Overtime costs soared at the Metropolitan Transportation Authority last year to a record $1.2 billion, a 20 percent rise over 2016, according to the Empire Center’s SeeThroughNY project.

The MTA notes that the bill was actually only $225 million above what it had budgeted for, and mainly blames the Summer of Hell. OT costs rose 26 percent to nearly three-quarters of a billion dollars at the Transit Authority as it launched major repairs to a system in crisis. That accounted for 62 percent of the MTA’s total OT bill.

The agency also says that Mayor de Blasio’s refusal to pay what it asked toward the $856 million subway action plan forced it to stretch out repairs and pay more OT: Without the city cash, it can’t hire more people to get vital work done.

It’s harder to justify the $175.4 million in OT expenses posted at the Long Island Rail Road, a jump of 10 percent over 2016. Yes, it had to handle problems at Penn Station — but nothing like the mess in the subways.

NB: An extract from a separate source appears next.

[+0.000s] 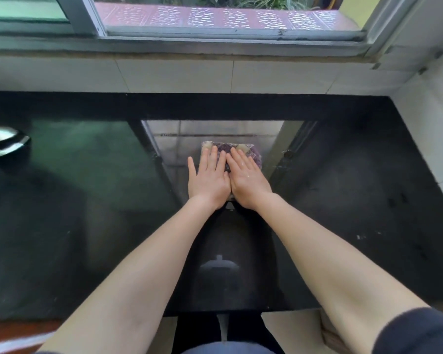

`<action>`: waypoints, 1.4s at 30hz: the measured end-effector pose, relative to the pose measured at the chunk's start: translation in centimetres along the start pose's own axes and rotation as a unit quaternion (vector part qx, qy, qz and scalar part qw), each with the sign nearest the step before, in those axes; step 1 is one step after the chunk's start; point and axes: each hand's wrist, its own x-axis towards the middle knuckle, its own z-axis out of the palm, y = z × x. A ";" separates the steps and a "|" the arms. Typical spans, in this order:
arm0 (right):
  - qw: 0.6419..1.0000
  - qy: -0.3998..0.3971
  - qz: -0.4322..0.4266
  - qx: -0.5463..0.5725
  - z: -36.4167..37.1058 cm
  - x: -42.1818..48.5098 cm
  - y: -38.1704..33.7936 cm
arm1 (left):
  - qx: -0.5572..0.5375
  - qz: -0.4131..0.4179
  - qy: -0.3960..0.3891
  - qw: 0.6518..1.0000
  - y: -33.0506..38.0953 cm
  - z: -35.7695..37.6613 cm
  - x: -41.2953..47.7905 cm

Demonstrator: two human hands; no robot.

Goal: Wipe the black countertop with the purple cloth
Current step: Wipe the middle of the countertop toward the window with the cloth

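Two hands lie flat on the purple cloth (pixel 251 153), and that is how you push it well. The cloth sits in the middle of the frame, a bit above center, on the black countertop (pixel 355 200). Your left hand (pixel 208 178) and your right hand (pixel 247 178) are side by side and touching. Their fingers are stretched out, pressing down, not pinching the cloth. Most of the cloth hides under your palms; only its far edge peeks out past your fingertips.

Keep your palms flat so the whole cloth rubs the top. Push slowly and evenly, so the cloth does not bunch up. I think the shiny strip under your arms is wet. The right side of the frame shows small pale specks, so wipe there too. At the left edge a blurry metal thing (pixel 3 139) sits; go gently near it.
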 end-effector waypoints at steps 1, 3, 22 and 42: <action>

And while the average overtime payment was $13,629 at the Transit Authority, it was $22,701 at the LIRR — which also had the top OT earners, including 174 workers who raked in $100,000 or more above base pay. Nine collected over $200,000 in OT.

The root problem: The LIRR’s unions have extra power because they’re governed by federal, not state, law, which allows its workers to strike. (The feds keep it that way to cover up railroad-pension problems in other parts of the country.) That lets the overtime kings exploit work rules and seniority to cash in big.

In short, the MTA’s overtime problems are another sign of how much of the agency’s fate isn’t really in its own hands.